Everything in the listing below needs to be returned word for word.
-- Opening Marker --
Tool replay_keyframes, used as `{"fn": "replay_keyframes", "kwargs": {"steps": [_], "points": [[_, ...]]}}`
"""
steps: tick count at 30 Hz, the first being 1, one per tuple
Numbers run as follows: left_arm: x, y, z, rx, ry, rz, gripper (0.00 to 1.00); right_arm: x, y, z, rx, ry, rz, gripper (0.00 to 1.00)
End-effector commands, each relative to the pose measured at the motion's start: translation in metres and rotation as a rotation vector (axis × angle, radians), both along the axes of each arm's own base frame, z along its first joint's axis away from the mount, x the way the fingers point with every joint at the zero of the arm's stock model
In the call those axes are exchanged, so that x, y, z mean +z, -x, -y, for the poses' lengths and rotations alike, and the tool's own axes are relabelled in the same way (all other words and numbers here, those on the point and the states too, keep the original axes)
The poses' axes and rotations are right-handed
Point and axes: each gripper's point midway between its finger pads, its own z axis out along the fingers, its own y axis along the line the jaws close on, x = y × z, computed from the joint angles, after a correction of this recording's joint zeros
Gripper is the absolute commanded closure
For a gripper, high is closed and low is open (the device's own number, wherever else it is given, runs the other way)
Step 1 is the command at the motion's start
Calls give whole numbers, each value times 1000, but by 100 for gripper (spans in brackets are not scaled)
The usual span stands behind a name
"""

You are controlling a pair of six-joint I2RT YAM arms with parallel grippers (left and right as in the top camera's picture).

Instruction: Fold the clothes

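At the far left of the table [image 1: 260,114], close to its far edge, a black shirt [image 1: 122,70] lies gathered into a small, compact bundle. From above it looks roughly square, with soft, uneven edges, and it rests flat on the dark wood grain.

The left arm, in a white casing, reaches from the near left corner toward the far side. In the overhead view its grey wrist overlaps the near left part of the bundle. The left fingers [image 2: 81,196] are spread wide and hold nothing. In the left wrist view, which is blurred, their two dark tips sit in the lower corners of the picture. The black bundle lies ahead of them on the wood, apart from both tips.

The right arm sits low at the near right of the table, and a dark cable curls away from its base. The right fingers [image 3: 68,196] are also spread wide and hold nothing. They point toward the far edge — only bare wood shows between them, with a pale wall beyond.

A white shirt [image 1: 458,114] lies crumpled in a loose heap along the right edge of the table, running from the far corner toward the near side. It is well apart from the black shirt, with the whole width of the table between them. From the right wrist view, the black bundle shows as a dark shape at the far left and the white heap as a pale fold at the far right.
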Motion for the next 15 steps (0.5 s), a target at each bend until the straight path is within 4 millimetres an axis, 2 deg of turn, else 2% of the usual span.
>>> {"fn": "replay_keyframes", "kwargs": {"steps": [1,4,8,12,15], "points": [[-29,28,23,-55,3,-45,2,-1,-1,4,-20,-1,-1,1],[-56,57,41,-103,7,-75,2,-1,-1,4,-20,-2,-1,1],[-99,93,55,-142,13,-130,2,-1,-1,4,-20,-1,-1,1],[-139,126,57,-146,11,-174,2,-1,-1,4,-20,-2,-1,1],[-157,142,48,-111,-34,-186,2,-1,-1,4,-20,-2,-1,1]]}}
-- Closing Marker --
=== EXERCISE SOLUTION ===
Tool replay_keyframes, used as `{"fn": "replay_keyframes", "kwargs": {"steps": [_], "points": [[_, ...]]}}`
"""
steps: tick count at 30 Hz, the first being 1, one per tuple
Numbers run as follows: left_arm: x, y, z, rx, ry, rz, gripper (0.00 to 1.00); right_arm: x, y, z, rx, ry, rz, gripper (0.00 to 1.00)
End-effector commands, each relative to the pose measured at the motion's start: translation in metres and rotation as a rotation vector (axis × angle, radians), both along the axes of each arm's own base frame, z along its first joint's axis away from the mount, x the way the fingers point with every joint at the zero of the arm's stock model
In the call those axes are exchanged, so that x, y, z mean +z, -x, -y, for the poses' lengths and rotations alike, and the tool's own axes are relabelled in the same way (all other words and numbers here, those on the point and the states too, keep the original axes)
The poses' axes and rotations are right-handed
Point and axes: each gripper's point midway between its finger pads, its own z axis out along the fingers, its own y axis along the line the jaws close on, x = y × z, computed from the joint angles, after a correction of this recording's joint zeros
Gripper is the absolute commanded closure
For a gripper, high is closed and low is open (the device's own number, wherever else it is given, runs the other way)
Step 1 is the command at the motion's start
Calls give whole numbers, each value times 1000, but by 100 for gripper (spans in brackets are not scaled)
The usual span stands behind a name
"""

You are controlling a pair of six-joint I2RT YAM arms with parallel grippers (left and right as in the top camera's picture).

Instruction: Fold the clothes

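At the far left of the table [image 1: 260,114], close to its far edge, a black shirt [image 1: 122,70] lies gathered into a small, compact bundle. From above it looks roughly square, with soft, uneven edges, and it rests flat on the dark wood grain.

The left arm, in a white casing, reaches from the near left corner toward the far side. In the overhead view its grey wrist overlaps the near left part of the bundle. The left fingers [image 2: 81,196] are spread wide and hold nothing. In the left wrist view, which is blurred, their two dark tips sit in the lower corners of the picture. The black bundle lies ahead of them on the wood, apart from both tips.

The right arm sits low at the near right of the table, and a dark cable curls away from its base. The right fingers [image 3: 68,196] are also spread wide and hold nothing. They point toward the far edge — only bare wood shows between them, with a pale wall beyond.

A white shirt [image 1: 458,114] lies crumpled in a loose heap along the right edge of the table, running from the far corner toward the near side. It is well apart from the black shirt, with the whole width of the table between them. From the right wrist view, the black bundle shows as a dark shape at the far left and the white heap as a pale fold at the far right.
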Motion for the next 15 steps (0.5 s), a target at each bend until the straight path is within 4 millimetres an axis, 2 deg of turn, else 2% of the usual span.
>>> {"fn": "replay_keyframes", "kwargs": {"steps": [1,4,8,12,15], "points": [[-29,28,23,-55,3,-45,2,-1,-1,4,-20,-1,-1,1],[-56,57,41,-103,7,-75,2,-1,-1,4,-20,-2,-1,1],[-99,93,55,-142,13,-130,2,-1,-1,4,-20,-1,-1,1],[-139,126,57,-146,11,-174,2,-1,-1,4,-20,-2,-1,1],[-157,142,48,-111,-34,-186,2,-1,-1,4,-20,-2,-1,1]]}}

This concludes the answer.